REQUIRED ACTION - Look through the records below for the line with "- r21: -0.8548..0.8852". Return that line and each one after it up to and including the line with "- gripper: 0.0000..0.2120", exactly.

(Dataset records)
● ● ● ● ●

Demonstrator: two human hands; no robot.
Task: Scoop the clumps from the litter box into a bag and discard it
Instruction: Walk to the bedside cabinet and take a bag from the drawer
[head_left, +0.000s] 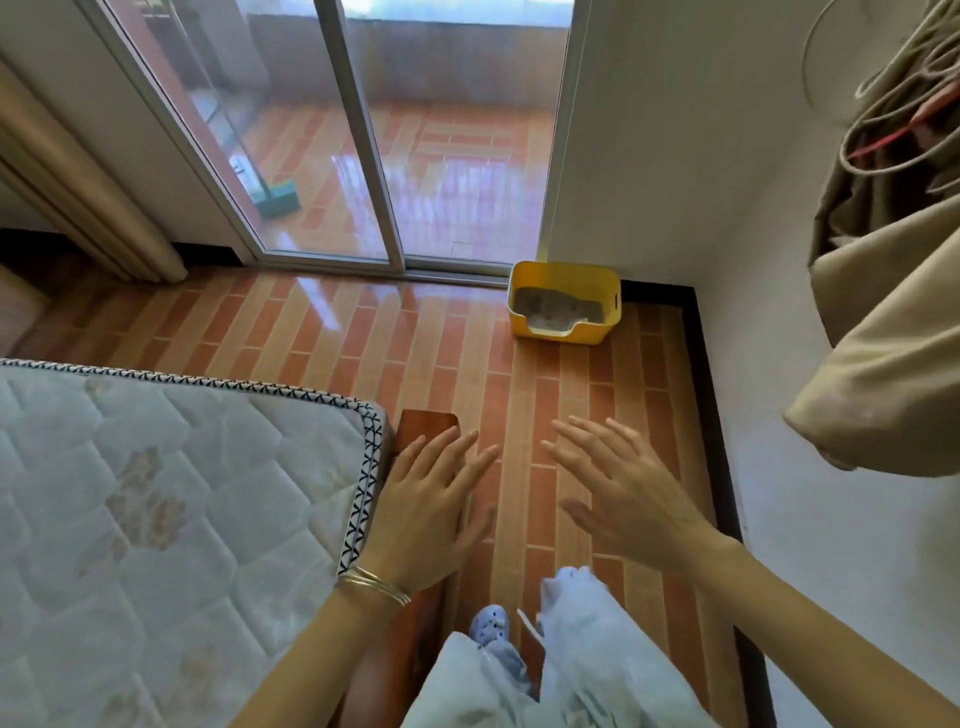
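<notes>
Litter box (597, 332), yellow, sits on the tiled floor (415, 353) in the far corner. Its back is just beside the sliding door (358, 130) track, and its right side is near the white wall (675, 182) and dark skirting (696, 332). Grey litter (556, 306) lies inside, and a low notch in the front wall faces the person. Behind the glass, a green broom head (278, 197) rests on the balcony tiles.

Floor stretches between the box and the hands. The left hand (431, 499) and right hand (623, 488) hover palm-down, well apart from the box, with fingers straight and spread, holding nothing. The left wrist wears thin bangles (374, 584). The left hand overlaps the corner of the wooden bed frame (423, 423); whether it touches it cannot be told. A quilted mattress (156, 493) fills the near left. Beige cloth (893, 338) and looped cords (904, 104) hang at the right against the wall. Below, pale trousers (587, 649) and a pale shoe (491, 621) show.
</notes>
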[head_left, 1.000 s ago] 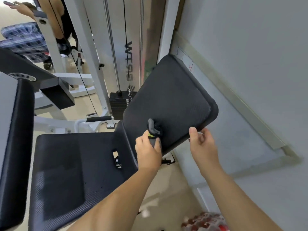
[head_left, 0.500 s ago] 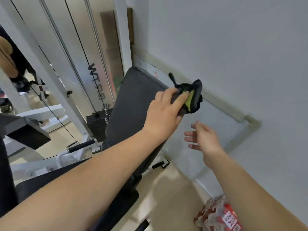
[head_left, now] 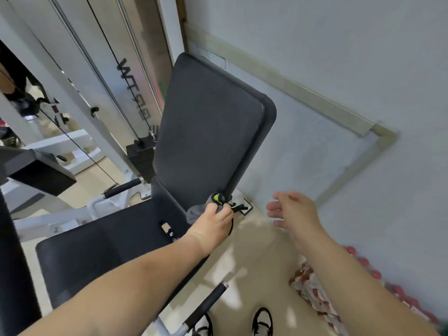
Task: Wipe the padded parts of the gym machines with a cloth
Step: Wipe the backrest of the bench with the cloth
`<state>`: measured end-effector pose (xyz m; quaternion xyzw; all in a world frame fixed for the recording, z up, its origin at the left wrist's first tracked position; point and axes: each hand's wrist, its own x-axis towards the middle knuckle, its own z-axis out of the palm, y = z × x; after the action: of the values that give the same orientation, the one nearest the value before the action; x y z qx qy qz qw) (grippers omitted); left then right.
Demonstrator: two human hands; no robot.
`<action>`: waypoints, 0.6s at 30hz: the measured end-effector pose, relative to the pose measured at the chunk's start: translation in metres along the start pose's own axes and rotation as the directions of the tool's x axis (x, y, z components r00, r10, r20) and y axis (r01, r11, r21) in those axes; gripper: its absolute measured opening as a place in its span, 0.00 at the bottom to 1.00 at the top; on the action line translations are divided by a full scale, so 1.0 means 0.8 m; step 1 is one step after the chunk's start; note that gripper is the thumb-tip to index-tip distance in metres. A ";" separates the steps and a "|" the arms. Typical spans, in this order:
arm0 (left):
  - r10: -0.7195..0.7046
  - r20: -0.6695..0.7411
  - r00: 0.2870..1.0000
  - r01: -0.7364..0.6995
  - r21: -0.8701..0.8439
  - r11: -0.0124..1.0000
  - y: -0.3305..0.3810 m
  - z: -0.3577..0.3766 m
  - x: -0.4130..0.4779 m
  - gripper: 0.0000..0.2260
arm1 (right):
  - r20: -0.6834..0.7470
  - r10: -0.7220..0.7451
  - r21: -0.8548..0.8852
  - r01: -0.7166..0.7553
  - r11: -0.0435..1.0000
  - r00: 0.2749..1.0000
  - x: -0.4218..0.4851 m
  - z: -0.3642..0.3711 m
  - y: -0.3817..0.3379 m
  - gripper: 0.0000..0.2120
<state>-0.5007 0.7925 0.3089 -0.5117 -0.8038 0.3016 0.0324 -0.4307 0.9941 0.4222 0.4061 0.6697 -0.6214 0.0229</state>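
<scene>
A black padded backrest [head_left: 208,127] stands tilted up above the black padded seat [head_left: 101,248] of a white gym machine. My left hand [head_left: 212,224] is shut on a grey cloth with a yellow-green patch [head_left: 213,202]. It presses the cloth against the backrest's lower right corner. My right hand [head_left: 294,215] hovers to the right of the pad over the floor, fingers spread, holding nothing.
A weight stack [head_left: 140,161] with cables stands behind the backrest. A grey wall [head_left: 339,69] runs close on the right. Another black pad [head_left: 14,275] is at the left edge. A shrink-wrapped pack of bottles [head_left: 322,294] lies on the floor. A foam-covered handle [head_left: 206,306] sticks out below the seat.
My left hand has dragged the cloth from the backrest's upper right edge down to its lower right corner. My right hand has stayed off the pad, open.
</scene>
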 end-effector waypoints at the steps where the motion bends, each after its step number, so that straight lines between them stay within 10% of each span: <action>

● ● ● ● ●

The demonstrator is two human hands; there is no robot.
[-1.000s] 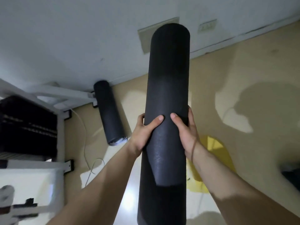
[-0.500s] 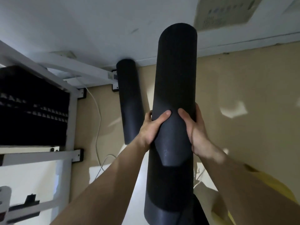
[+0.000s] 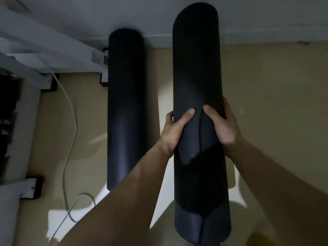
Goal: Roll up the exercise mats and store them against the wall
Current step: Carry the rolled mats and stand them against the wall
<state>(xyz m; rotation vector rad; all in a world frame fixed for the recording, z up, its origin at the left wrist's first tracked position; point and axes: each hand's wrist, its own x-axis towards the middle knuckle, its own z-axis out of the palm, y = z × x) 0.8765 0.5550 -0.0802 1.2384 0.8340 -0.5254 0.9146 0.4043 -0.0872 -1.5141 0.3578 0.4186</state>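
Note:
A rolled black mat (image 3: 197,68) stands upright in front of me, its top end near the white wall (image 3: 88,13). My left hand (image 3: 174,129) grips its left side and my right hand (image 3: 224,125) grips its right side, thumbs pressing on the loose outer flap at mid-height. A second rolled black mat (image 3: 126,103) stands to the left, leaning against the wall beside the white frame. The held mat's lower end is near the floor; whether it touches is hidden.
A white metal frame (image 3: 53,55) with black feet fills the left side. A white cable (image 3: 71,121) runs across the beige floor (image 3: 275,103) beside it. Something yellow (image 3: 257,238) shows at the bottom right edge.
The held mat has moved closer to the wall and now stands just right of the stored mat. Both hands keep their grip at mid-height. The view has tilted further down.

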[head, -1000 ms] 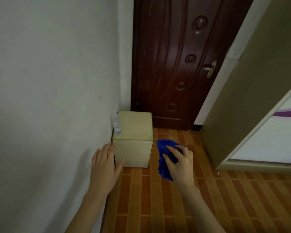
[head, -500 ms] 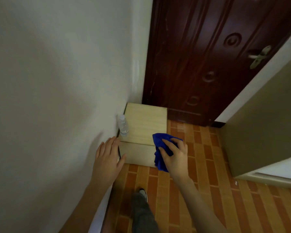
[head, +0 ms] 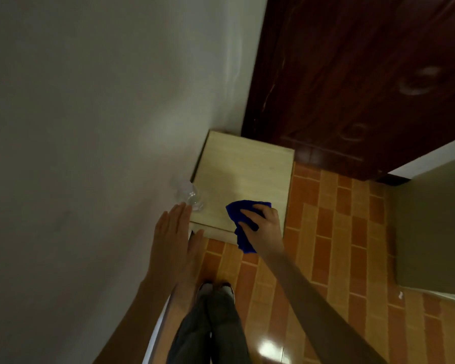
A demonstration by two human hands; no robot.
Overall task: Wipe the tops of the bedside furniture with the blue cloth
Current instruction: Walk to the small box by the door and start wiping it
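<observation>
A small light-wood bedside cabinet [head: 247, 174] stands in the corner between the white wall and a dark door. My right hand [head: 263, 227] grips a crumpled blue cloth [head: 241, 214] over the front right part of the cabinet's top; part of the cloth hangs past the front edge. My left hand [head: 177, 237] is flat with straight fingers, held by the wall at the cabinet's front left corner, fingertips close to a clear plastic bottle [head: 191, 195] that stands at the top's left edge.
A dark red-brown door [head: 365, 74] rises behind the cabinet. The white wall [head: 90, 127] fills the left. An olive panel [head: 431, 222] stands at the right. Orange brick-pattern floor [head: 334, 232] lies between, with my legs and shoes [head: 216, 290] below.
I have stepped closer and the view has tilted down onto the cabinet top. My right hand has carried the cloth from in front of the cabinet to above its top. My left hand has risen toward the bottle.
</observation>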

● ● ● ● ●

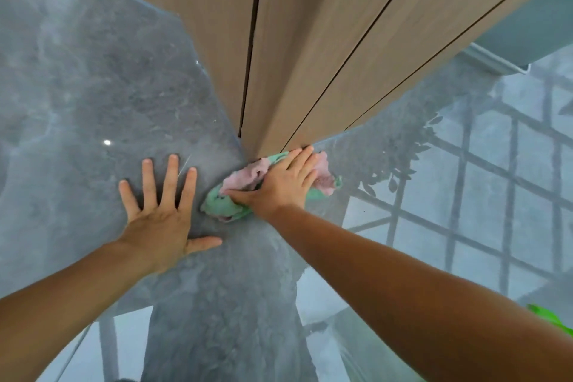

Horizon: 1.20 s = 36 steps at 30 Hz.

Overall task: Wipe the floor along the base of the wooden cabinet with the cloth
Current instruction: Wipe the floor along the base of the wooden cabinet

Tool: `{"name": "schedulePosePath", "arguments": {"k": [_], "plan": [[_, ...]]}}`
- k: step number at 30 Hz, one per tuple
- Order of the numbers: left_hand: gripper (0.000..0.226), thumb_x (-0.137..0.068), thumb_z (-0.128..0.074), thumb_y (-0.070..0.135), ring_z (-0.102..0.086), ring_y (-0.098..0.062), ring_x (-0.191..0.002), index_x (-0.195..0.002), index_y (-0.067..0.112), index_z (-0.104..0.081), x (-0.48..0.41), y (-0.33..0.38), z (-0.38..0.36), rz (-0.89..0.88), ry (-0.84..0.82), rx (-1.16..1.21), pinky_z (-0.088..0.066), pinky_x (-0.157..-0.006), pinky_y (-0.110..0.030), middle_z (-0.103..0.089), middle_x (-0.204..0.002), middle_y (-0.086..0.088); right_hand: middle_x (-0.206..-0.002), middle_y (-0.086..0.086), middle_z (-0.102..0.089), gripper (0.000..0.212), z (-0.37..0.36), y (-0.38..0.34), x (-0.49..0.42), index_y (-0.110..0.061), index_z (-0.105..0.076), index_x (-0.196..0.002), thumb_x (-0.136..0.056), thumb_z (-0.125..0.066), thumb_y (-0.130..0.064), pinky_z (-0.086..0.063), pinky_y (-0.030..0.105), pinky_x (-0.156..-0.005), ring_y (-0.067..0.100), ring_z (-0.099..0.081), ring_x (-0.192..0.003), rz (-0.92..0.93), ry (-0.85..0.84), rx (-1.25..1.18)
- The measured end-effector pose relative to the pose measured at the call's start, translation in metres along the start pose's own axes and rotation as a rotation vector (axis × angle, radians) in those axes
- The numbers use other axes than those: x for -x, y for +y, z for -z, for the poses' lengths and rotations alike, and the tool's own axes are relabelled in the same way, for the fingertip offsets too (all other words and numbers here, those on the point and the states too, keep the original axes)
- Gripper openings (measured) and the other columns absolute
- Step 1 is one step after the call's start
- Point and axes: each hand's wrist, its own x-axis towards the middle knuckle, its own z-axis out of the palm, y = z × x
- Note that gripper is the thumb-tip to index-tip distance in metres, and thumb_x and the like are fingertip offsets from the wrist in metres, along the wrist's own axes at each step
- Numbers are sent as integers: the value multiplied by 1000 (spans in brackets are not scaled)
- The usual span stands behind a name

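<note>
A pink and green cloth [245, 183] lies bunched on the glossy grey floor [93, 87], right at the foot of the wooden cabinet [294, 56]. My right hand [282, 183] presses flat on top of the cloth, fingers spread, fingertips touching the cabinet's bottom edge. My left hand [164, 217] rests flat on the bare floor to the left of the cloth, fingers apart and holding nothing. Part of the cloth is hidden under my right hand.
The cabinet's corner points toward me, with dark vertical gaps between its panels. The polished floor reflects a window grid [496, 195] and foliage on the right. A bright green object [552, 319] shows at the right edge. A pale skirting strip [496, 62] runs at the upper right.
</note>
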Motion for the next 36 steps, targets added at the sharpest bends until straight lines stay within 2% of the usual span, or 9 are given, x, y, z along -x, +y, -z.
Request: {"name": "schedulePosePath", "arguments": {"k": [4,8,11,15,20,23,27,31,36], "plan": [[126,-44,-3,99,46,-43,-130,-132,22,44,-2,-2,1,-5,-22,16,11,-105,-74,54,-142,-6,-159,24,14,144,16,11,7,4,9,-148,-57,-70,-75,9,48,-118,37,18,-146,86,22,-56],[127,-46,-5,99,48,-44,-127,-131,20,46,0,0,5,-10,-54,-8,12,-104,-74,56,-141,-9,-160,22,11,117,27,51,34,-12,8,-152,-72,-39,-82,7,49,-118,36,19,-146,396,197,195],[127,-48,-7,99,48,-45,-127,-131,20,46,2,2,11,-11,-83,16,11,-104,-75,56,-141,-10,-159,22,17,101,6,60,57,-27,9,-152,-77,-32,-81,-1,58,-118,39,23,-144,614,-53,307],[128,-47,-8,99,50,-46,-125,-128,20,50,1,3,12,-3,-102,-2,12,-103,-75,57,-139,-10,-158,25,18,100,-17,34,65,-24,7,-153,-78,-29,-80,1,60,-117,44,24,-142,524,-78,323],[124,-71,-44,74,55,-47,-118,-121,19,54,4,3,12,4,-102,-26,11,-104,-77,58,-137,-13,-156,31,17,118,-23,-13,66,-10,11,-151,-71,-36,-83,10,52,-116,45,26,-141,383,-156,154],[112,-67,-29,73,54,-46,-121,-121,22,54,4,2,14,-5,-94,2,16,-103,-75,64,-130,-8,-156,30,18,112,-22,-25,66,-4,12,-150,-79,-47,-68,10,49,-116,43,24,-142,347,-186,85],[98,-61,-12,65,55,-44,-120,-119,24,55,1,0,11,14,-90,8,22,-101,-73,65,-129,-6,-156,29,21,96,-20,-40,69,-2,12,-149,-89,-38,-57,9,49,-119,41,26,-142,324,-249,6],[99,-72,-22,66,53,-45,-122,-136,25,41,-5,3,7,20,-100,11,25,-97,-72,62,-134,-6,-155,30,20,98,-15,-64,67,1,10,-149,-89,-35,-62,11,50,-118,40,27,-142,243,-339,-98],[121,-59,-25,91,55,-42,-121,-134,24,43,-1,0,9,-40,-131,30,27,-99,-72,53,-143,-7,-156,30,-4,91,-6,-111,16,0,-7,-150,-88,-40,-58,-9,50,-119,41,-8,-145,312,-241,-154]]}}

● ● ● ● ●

PROBLEM SOLUTION -
  - r21: -0.8548..0.8852
  - r01: -0.7166..0.7553
  - r11: -0.0435..1.0000
  - r00: 0.2749..1.0000
  - x: -0.4218..0.4851 m
  - z: -0.3642..0.3711 m
  - y: -0.3817..0.3379 m
  - gripper: 0.0000..0.2120

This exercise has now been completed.